According to the Associated Press, “The mayors of Portland, Oregon, and five other major U.S. cities appealed Monday to Congress to make it illegal for the federal government to deploy militarized agents to cities that dont want them.”

In the letter, the six mayors write of the riots now occurring almost nightly in their cities: “We are encouraged that so many of our residents are exercising their First Amendment rights to stand up against” police injustices. “At the same time, we are outraged that the administration has responded to these First Amendment-protected gatherings by authorizing the deployment of riot-gear clad forces.”

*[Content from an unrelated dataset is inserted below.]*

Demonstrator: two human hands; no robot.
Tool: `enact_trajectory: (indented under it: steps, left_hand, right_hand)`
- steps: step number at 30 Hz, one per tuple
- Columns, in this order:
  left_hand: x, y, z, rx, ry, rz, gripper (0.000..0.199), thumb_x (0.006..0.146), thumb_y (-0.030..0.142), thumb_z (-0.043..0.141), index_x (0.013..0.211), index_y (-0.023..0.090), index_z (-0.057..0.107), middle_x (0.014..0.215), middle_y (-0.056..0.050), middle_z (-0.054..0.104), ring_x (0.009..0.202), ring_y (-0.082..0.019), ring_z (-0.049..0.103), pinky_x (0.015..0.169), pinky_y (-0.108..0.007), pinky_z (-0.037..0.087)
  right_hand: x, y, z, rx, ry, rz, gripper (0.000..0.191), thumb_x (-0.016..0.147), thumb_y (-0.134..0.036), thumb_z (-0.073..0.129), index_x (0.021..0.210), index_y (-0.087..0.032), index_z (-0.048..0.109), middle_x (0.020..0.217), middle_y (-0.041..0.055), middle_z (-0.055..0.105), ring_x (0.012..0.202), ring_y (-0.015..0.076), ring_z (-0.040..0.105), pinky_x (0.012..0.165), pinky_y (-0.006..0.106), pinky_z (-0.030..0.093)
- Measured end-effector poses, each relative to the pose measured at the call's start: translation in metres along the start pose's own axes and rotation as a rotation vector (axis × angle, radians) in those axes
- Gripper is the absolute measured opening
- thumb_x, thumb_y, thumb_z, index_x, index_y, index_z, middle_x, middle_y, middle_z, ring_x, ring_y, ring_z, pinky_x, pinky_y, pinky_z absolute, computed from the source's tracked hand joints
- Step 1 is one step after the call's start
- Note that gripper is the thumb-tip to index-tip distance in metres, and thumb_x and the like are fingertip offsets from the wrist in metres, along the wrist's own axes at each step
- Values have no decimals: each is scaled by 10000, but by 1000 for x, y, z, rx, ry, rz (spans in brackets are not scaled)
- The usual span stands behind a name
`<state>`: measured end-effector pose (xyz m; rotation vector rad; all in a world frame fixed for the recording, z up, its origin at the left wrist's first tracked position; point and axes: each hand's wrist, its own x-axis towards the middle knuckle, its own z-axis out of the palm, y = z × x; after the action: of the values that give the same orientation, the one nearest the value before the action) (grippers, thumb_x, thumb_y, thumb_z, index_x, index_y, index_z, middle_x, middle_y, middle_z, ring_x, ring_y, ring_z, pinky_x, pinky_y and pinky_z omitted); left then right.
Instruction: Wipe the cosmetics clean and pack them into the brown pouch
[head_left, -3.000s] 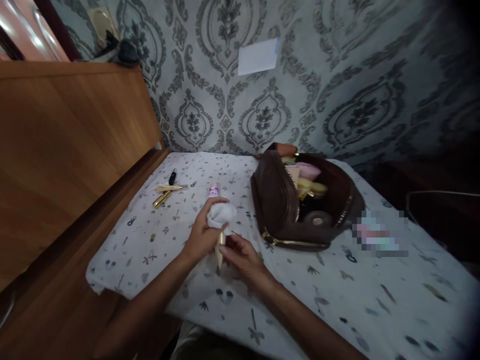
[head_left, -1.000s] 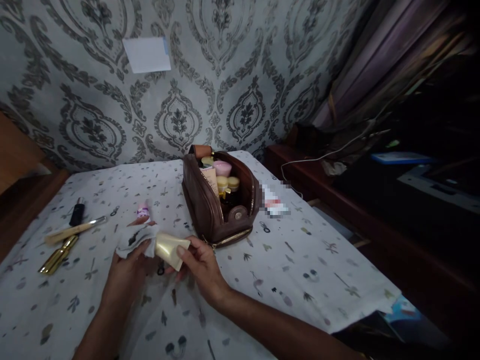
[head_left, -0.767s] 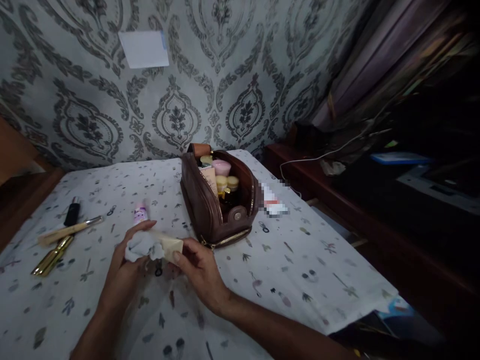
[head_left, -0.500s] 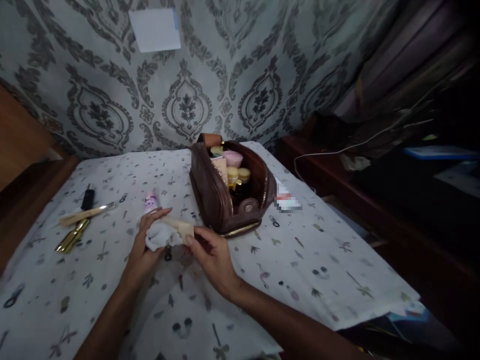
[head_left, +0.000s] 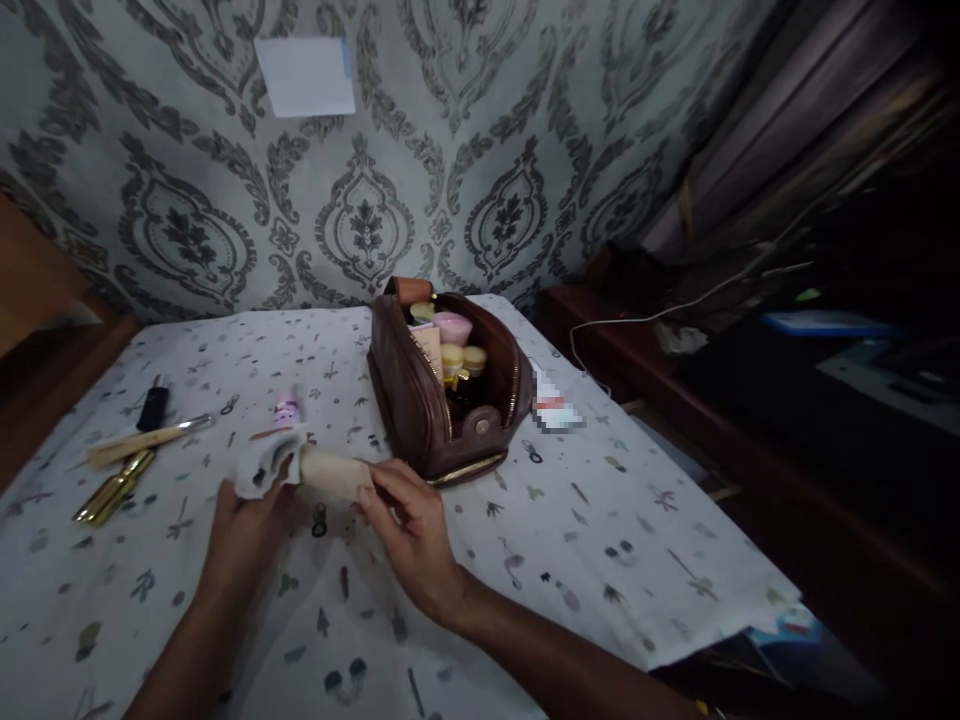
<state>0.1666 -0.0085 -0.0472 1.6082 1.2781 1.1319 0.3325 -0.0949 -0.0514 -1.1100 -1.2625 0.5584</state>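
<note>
My left hand (head_left: 251, 515) is closed around a crumpled white cloth (head_left: 259, 465), which touches the left end of a pale beige tube (head_left: 335, 473). Between the thumb and fingers of my right hand (head_left: 412, 530) is the tube's other end. Just behind the cloth stands a small purple-and-white bottle (head_left: 286, 410). Right of it, a brown toiletry bag (head_left: 405, 400) gapes with its zip undone. Inside are a pink jar (head_left: 452, 328), two yellow-lidded jars (head_left: 473, 360), a beige box (head_left: 426, 350) and a dark bottle with a gold top (head_left: 462, 384).
At the left lie a black bottle (head_left: 154, 405), a brush (head_left: 150, 442) and a gold item (head_left: 112, 490). A blurred white packet (head_left: 555, 402) is right of the bag. A white cable (head_left: 637, 318) runs over the dark furniture. Patterned fabric (head_left: 364, 225) hangs behind.
My left hand has moved left with the cloth, off most of the tube, so more of the tube shows. The right hand keeps its grip. The view has shifted slightly.
</note>
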Motion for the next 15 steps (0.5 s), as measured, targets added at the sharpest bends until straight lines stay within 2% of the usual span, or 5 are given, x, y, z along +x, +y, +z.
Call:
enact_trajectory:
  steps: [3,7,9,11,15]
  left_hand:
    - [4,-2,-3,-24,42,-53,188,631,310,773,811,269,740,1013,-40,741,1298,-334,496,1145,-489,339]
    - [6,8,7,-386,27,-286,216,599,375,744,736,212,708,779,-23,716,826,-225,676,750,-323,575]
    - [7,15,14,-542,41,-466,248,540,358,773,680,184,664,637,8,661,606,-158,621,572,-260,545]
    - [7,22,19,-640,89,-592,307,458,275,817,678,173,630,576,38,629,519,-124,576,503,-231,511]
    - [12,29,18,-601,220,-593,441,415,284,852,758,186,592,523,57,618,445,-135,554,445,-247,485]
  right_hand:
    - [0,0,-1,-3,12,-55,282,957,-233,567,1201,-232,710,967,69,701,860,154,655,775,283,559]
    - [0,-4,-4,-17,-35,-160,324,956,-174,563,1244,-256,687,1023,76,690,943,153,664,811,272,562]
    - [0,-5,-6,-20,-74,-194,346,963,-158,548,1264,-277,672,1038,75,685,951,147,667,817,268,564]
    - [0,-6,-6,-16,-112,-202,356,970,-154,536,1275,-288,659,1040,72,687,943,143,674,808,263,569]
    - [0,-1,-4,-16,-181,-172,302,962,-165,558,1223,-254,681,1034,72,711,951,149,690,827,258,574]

These “First Amendment-protected gatherings” have been incredibly violent and destructive. By July 5, nearly two dozen Americans had lost their lives in direct connection with riots around the country. Among those killed was 38-year-old Chris Beatty. A former college football player for Indiana University, Beaty, reportedly, was killed during a protest when he attempted to come to the aid of two women who were bing mugged. Another victim was Italia Marie Kelly, who was trying to leave a protest in Davenport, Iowa, when she was shot and killed. Yet another victim was Jose Gutierrez. While looters ravaged local businesses on June 1 in Chicago, the 28-year-old was fatally shot. Gutierrez, reportedly, was just an innocent bystander.

These deaths are tragic and unacceptable crimes committed directly as a result of the unlawful violence leftist radicals have unleashed on American cities. In addition to loss of life, the riots have targeted stores, police buildings, and courthouses, some of them federal property.

None of these violent actions and crimes, intrinsic to the nightly riots this summer, have anything to do with the First Amendment, which does not protect indiscriminate violence against life and property.

Nonetheless, the mayors attaching their names to the letter sent to Congressional leaders demand that federal agents be removed from their cities, where they have been placed to protect federal property from certain destruction.

As mayors, we will not sit idly by and accept the administration’s unilateral deployment of federal forces to our cities,” the mayors declared. “The safety and well-being of our residents is paramount, and when it comes to the security of our cities, we welcome partnership, not partisan threats.”

Signing this letter are Mayors Lori Lightfoot (Chicago), Jenny Durkan (Seattle), Ted Wheeler (Portland), Tim Keller (Albuquerque), Muriel Bowser (Washington, D.C.), and Quinton Lucas (Kansas City).

For background, Chicago Mayor Lori Lightfoot, a Democrat, served as a federal prosecutor from 1996 to 2002. As mayor, she was a proponent of aggressive lockdowns and has claimed to have personally patrolled the city to enforce social distancing, according to the Chicago Tribune. On the riots, however, she has been accused by Chicago Alderman Raymond Lopez of abandoning Chicago neighborhoods while working to protect downtown areas.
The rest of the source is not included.